Rakamlar, özellikle İstanbul’da ve taşrada inşaat yapma ruhsatı alınan daire sayısı ile kullanım izni alınan daire sayısı arasındaki farkın büyüdüğüne işaret ediyor. Yıllar itibarıyla bakıldığında kredi vadelerinin uzadığı dönemlerde birikimin çok olmadığı görülüyor. Ancak ekonomik istikrar sekteye uğradığı zaman fark büyüyor. Örneğin 2010 yılındaki farkın nedeni önceki yılda yaşanan kriz olabilir.

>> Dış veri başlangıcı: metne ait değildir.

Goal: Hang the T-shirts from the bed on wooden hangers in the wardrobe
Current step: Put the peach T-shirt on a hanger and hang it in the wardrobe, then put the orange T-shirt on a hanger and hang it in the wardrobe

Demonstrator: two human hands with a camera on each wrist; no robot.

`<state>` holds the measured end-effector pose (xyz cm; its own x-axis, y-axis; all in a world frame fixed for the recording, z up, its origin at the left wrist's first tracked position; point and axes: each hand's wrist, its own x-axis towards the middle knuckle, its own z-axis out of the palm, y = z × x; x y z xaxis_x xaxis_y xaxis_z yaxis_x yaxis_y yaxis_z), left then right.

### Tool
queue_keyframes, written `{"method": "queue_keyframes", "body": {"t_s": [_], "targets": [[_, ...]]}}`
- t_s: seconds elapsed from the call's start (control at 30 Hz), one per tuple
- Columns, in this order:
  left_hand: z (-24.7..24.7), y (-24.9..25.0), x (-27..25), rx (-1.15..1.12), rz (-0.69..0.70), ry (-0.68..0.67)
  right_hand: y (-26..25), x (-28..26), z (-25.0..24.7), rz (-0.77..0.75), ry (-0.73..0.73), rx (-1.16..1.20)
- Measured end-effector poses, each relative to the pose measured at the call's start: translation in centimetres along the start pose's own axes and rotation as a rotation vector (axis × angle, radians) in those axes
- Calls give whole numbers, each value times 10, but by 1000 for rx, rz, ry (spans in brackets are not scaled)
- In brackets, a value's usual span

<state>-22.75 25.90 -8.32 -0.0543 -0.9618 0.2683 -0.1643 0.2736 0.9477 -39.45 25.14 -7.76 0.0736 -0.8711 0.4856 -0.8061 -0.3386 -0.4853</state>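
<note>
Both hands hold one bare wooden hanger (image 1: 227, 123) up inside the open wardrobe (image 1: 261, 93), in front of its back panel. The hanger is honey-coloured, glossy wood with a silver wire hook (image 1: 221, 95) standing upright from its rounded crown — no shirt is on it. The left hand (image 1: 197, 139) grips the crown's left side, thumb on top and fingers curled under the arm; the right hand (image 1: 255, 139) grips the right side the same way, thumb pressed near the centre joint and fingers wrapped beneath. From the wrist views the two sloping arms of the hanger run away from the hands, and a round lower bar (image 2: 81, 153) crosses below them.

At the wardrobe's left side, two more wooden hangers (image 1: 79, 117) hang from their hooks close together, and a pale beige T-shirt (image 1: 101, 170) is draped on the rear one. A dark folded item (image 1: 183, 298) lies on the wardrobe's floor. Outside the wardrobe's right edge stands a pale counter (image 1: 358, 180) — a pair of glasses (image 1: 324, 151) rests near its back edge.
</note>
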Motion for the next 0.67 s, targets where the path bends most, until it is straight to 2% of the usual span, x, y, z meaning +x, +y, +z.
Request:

Eğer satılamayan daire stoku büyüyorsa ve kredi geri ödemelerinde sorunlar birikmeye başladıysa dikkatli olmak lazım. Özellikle İstanbul ve taşradaki birikimlerin azalması için konut kredilerinde vadeyi uzatacak, faizleri ve masrafları düşürecek seçenekler konusunda kamu ve özel sektörün beraber çalışmasının tam zamanı. Tabii sonuç vergi indirimi vb bütçeye ek yük getirmek yönünde olmamak kaydıyla.
BİR KİTAP
Dr. M. Ayhan Altıntaş, Hazine’de yetişmiş, kamuda bankacılık alanında çeşitli görevlerde bulunmuş, çok değerli bir bürokrattır. Çalışkanlığı ve dürüstlüğüyle dikkat çekmiş bir Anadolu çocuğudur. Son yıllarda bürokraside fazla rastlanmayan bir özelliğe sahip teknisyendir. Okumayı, araştırmayı ve daha önemlisi üretmeyi sever.
Son kitabı bankacılıkta stres testleri üzerine: “Kredi Kayıplarının Makroekonomik Değişkenlere Dayalı Olarak Tahmini ve Stres Testleri-Türk Bankacılık Sektörü için Ekonometrik Bir Yaklaşım” Türkiye Bankalar Birliği’nin yayınladığı kitap, Sayın Altıntaş’ın 2002 yılından sonra BDDK’da oluşumuna katkıda bulunduğu stres testleri deneyimini de içeriyor.
Diğer bir deyimle, kitap bize Amerika’da veya Avrupa’da son krizden sonra uygulanmaya başlanan stres testlerinin 2001 reformlarıyla ülkemizde uygulandığını gösteriyor. Finansal sektörle ilgilenen teknisyenlere okumalarını öneririm.